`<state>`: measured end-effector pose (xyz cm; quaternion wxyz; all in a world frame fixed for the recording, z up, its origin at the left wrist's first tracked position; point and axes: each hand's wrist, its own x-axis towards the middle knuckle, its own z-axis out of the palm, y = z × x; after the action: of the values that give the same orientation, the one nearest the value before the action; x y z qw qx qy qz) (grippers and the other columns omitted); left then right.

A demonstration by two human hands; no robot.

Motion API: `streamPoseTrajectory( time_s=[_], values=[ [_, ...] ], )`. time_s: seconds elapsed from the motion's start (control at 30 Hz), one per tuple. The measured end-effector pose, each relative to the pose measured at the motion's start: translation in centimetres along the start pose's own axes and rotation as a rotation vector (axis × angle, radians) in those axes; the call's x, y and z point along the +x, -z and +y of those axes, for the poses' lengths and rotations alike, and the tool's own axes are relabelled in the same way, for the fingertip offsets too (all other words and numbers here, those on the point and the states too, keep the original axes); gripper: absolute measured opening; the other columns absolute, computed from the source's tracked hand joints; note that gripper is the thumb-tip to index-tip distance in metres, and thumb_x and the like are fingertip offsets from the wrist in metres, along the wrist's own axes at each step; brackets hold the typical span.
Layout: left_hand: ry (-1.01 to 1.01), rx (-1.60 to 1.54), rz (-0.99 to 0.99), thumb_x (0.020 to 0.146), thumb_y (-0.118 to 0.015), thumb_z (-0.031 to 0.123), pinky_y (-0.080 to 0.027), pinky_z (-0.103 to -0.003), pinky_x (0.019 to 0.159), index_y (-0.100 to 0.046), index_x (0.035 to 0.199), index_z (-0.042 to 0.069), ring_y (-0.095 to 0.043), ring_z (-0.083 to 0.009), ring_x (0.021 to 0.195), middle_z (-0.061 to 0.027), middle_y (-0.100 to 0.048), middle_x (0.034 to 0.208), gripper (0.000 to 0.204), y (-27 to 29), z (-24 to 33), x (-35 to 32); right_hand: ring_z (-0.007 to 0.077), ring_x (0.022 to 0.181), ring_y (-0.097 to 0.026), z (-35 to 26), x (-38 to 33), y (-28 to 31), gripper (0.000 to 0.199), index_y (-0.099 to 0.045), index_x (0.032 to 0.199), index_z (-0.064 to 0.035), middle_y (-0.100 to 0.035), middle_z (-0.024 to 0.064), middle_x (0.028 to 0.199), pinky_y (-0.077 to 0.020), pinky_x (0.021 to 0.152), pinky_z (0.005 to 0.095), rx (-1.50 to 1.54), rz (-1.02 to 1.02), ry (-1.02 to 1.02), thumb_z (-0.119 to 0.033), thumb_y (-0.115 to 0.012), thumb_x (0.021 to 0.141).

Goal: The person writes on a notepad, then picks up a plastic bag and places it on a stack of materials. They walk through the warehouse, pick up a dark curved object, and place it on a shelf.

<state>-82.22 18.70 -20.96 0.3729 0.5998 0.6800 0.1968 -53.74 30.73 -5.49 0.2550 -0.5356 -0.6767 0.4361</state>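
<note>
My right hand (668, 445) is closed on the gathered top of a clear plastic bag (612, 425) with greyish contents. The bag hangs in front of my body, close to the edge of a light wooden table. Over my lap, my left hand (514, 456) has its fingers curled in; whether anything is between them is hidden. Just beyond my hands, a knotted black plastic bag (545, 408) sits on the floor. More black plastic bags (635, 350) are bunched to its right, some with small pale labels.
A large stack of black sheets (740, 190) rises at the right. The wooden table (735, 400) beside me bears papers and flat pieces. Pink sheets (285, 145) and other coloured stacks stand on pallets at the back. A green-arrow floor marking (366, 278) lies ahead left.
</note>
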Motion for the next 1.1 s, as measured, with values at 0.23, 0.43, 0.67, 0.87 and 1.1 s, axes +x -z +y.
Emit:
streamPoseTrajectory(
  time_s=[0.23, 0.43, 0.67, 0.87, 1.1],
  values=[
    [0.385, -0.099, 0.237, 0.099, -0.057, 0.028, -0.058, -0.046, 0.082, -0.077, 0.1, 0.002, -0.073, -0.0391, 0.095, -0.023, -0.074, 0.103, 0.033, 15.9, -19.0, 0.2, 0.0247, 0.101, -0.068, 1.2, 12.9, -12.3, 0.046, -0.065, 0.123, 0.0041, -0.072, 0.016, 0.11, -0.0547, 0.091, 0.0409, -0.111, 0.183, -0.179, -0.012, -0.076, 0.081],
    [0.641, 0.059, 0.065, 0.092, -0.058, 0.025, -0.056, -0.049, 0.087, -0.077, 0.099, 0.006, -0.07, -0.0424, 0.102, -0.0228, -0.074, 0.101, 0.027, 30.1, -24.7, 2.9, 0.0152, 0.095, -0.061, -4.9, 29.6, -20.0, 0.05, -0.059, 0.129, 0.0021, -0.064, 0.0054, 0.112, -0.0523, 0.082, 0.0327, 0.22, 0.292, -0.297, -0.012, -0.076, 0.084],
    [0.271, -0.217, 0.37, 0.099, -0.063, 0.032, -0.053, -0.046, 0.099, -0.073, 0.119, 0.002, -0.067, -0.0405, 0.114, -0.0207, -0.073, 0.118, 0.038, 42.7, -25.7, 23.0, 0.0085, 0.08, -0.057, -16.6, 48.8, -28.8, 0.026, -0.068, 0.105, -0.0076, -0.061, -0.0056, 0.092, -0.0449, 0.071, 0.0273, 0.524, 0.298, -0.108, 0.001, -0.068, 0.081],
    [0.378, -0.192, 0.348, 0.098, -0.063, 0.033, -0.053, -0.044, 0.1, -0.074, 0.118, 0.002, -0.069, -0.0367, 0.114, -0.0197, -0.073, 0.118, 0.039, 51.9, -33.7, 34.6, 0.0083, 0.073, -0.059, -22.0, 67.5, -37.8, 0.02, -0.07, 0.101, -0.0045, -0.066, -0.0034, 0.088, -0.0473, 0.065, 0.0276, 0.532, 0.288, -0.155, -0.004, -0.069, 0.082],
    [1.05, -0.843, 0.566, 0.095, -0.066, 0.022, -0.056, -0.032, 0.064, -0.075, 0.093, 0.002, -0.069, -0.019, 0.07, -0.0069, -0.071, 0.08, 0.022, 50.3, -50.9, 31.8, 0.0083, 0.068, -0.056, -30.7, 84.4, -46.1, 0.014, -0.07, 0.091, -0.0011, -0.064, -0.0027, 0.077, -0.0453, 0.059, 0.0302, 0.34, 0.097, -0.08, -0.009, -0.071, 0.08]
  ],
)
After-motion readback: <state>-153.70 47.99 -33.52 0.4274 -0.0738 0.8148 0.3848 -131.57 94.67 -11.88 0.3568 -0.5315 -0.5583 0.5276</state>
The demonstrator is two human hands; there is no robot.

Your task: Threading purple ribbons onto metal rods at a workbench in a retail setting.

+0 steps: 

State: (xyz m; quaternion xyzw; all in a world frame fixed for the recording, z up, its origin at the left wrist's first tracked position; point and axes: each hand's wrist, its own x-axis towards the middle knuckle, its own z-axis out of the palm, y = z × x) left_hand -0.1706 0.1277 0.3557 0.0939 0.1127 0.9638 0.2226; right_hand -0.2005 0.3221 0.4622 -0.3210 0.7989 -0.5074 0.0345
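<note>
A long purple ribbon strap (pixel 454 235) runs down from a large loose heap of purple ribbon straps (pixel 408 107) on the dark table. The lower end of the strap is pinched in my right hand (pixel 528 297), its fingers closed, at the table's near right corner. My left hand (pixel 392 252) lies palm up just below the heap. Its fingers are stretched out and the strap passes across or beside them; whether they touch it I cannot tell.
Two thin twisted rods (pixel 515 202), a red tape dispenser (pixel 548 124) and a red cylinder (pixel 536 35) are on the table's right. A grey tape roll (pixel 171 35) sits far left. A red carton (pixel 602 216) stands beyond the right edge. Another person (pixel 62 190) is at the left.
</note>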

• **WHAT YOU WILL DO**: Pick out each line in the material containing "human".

• **WRITTEN ANSWER**:
A demonstration by two human hands; no robot.
The demonstrator is two human hands; there is no robot.

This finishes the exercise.